Le savoir seul ne va rien changer. Vous aurez besoin du pouvoir des gens pour que le changement ait lieu. Vous pourrez écrire une lettre aux autorités pour demander que telle ou telle chose change mais, à moins que ces autorités se rendent compte que ladite lettre est soutenue par des personnes organisées, elles ne prendront pas votre lettre au sérieux. Par exemple, pendant les dernières élections législatives, nous avons lancé une mobilisation pour que les retraités puissent avoir droit à 5 000 roupies de ressource par mois. Nous avons frappé à toutes les portes. Et là un des candidats principaux a inclus cette demande dans son programme. Qu’il la mette ensuite en pratique est une autre étape, le plus important est que ce soit une demande qui vienne de la population, que cet homme politique y ait répondu et l’ait prise en compte. Ce type de mesure renforce l’impression que les gens peuvent collectivement influer le cours de choses.

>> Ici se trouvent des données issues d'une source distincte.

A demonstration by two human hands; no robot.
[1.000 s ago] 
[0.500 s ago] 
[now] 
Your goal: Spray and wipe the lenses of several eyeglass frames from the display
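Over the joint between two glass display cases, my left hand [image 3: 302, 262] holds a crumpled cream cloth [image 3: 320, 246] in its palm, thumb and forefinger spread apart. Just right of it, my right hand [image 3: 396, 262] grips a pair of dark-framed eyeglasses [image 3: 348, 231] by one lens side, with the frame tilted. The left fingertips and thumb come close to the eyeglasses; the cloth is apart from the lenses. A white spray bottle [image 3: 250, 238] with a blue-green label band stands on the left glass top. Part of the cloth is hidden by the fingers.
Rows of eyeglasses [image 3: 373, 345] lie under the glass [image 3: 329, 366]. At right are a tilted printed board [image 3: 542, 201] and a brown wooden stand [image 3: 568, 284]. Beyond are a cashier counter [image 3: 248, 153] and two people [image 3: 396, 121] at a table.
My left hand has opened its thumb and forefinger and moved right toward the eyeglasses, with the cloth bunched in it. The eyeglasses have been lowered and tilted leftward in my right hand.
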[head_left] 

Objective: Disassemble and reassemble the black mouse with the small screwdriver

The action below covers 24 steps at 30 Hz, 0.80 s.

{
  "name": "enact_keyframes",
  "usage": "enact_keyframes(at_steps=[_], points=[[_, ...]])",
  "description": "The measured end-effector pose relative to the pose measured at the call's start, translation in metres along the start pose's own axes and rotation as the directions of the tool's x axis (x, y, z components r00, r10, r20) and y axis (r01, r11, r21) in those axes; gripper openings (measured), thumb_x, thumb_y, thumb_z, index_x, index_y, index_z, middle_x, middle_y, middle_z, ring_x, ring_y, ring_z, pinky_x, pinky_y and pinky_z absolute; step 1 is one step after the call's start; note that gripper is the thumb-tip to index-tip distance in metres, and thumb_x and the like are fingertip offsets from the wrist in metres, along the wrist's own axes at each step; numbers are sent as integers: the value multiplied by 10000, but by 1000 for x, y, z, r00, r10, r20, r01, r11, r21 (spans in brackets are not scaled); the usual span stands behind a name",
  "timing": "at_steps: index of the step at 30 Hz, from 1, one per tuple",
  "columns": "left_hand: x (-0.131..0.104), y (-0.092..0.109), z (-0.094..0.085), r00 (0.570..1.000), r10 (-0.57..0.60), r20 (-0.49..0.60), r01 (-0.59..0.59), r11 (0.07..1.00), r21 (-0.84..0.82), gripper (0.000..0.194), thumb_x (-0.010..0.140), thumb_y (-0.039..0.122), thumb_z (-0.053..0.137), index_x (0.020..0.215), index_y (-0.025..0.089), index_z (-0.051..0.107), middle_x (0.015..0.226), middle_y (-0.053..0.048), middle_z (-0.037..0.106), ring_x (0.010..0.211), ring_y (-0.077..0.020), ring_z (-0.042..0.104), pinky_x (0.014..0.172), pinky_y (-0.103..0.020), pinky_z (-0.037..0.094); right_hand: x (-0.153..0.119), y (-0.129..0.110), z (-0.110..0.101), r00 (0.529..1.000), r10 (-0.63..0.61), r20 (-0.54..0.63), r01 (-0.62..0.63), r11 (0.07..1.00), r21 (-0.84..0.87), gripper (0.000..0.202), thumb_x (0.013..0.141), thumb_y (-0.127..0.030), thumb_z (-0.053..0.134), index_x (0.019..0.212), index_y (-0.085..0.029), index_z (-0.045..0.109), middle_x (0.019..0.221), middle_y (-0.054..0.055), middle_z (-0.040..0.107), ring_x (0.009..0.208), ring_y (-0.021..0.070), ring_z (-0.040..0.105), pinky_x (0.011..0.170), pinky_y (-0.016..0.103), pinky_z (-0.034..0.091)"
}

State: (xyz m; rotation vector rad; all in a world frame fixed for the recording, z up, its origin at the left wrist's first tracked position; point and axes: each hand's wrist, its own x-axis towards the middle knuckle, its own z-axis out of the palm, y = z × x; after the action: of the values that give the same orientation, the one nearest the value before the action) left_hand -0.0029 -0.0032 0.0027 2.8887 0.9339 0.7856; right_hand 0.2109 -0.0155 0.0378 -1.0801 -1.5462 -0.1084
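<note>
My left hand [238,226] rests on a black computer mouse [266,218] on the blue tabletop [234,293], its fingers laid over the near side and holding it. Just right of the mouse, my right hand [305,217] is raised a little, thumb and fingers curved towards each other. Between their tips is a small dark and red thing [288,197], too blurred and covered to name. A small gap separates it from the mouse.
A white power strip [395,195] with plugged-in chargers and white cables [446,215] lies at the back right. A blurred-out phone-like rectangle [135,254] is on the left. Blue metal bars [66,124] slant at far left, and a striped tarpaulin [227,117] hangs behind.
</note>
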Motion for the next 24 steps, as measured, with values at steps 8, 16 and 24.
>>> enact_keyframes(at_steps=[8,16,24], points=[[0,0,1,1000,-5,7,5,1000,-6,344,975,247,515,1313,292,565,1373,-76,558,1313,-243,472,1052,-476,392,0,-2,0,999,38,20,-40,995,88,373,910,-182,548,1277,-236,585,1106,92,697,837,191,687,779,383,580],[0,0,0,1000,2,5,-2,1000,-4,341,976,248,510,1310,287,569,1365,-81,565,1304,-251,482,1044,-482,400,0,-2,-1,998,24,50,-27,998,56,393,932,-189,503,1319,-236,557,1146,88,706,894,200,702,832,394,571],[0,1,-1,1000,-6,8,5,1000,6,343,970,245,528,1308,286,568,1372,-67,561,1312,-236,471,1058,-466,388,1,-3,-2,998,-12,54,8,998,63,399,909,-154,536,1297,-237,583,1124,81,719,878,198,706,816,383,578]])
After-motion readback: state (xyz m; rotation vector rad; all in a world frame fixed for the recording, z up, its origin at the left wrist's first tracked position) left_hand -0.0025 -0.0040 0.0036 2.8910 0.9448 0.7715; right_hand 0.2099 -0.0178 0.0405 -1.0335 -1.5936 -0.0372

Quelle est l’attitude du gouvernement vis-à-vis des Dalits ?
Il fait tellement peu pour les Dalits, les travailleurs ou les populations en situations de vulnérabilités. Les autorités ne consultent jamais ces populations, pour la construction de logements par exemple. Forcément les décisions qu’ils prennent ne correspondent pas à leurs besoins. Beaucoup de choses sont promises pendant les élections. Les candidats promettent des emplois mais s’ils gagnent, les manœuvres politiques recommencent. Ils vont peut-être construire un centre communautaire pour les Dalits ou pour les agriculteurs mais ce n’est pas ce qu’on attend d’eux.
De quoi avez-vous été le plus fier dans votre travail jusqu’à présent ?
De deux choses principalement. Les femmes porteuses de charge n’avaient pas de statut, elles n’étaient pas reconnues. La situation a changé maintenant, on les reconnait officiellement. C’est un pas important. Avant personne ne s’en souciait. Rien, pas même un feuille de papier ne montrait leur existence. Les amener à se mettre ensemble et à être reconnues a été très important. L’autre réussite concerne le bureau d’aide sociale pour les travailleurs du secteur informel pour lequel nous nous sommes mobilisés, sur l’exemple de ce qui avait été fait dans les Etats du Kerala et du Tamil Nadu.
Quel est votre espoir pour l’Inde ?
Que cesse la corruption, qui est extrêmement importante. Les populations en situations de vulnérabilités en seraient les premières bénéficiaires.